# [About this exercise]
Would you print the records below from the first line through the line containing "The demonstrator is", skipping the pictures?

# [Input data]

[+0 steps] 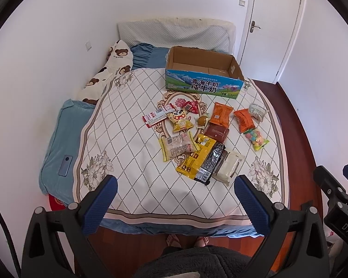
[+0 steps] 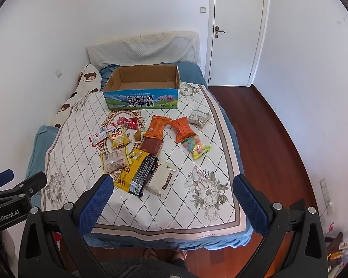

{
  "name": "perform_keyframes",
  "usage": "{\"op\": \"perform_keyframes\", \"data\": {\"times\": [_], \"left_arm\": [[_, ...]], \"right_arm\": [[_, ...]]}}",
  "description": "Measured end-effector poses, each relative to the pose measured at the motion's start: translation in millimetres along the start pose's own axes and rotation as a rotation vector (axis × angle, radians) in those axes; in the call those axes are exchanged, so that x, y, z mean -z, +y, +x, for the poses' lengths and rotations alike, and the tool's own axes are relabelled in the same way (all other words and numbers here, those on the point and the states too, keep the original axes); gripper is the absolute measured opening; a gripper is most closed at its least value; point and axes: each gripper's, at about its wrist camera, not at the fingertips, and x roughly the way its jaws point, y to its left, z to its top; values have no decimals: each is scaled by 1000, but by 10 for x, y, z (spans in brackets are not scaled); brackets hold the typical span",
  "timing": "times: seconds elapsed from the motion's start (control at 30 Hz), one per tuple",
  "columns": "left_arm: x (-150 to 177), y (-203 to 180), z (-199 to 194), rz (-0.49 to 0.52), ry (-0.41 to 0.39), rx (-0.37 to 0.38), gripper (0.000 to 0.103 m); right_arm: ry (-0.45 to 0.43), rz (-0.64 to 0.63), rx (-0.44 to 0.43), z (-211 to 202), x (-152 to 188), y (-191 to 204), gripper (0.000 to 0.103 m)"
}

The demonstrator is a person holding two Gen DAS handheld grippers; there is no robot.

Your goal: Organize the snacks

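Lying scattered before an open cardboard box [image 1: 204, 74], bright snack packets [image 1: 204, 136] face both wide-apart, empty hand-held grippers [image 1: 175, 199].

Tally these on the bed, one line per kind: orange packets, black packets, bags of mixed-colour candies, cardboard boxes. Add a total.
Orange packets: 2
Black packet: 1
Bag of mixed-colour candies: 1
Cardboard box: 1
Total: 5
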Motion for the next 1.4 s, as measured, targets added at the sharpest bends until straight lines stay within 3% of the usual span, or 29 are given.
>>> {"op": "perform_keyframes", "data": {"times": [1.4], "left_arm": [[107,77,-131,6,-20,3,103]], "right_arm": [[-18,-19,-5,-148,18,18,103]]}}
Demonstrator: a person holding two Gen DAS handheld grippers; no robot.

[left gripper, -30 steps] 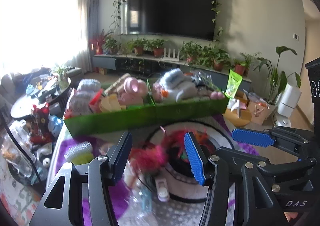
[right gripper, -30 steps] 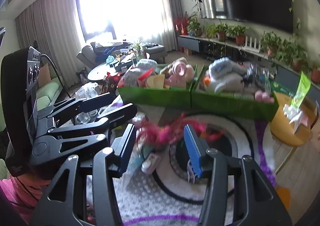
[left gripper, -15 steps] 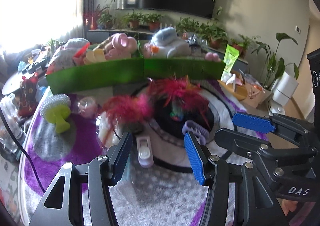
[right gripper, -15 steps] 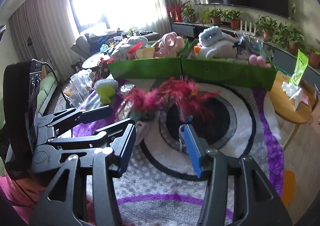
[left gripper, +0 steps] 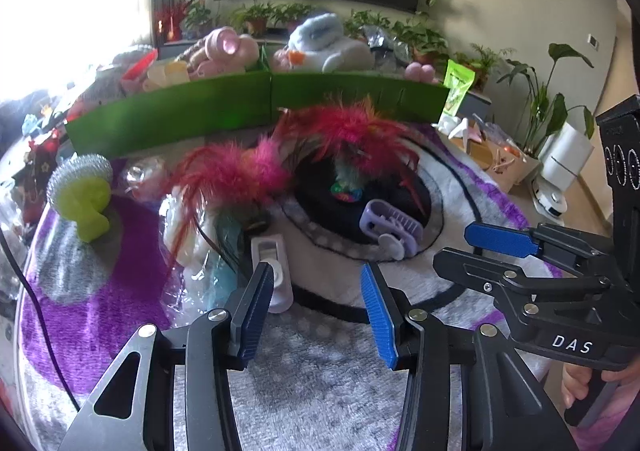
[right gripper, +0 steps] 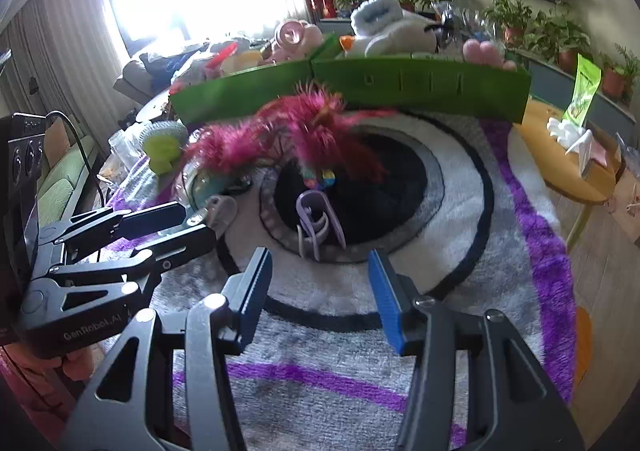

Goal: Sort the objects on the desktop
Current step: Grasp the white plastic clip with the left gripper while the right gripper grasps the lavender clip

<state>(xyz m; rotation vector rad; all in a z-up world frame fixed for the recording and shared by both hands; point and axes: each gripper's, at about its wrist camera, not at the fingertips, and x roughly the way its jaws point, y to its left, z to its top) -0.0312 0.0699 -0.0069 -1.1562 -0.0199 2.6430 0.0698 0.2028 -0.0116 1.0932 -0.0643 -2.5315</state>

# [Output of the exercise]
[+0 steps] 
[+0 steps] 

{
  "name": "perform_keyframes",
  "usage": "{\"op\": \"perform_keyframes\", \"data\": {\"times\": [_], \"left_arm\": [[_, ...]], \"right_arm\": [[_, ...]]}}",
  "description": "Measured end-effector poses, each relative to the pose measured at the motion's start: translation in millimetres along the start pose's own axes and rotation as a rotation vector (axis × angle, radians) in those axes; in the call those axes are exchanged, so that x, y, z mean -z, +y, +x, for the poses' lengths and rotations alike, and the tool's own axes are relabelled in the same way (all other words and numbers here, those on the point and the states too, keep the original axes); gripper is the absolute measured opening; a gripper is most closed at its least value; point and axes: each gripper's, at about its wrist camera, not at the fingertips, and x roughly the way its jaws point, y to its left, z to its top; values have no decimals: each is scaled by 1000, but by 10 for x, y, z (spans in brackets are not scaled); brackets hold the typical span",
  "timing": "times: seconds elapsed from the motion's start (control at 30 Hz), one per tuple",
  "columns": "left_arm: x (-150 to 177), y (-203 to 180), z (-199 to 194), rz (-0.49 to 0.52), ry (-0.41 to 0.39), rx (-0.37 to 0.38), gripper (0.000 to 0.103 m); right_arm: ry (-0.45 to 0.43), rz (-0.64 to 0.63), rx (-0.44 to 0.43), z (-211 to 202), x (-152 to 188), y (-191 to 204), gripper (0.000 to 0.103 m)"
}

The demonstrator is a person holding two Gen DAS handheld grippers; there is no robot.

This exercise requires no further output.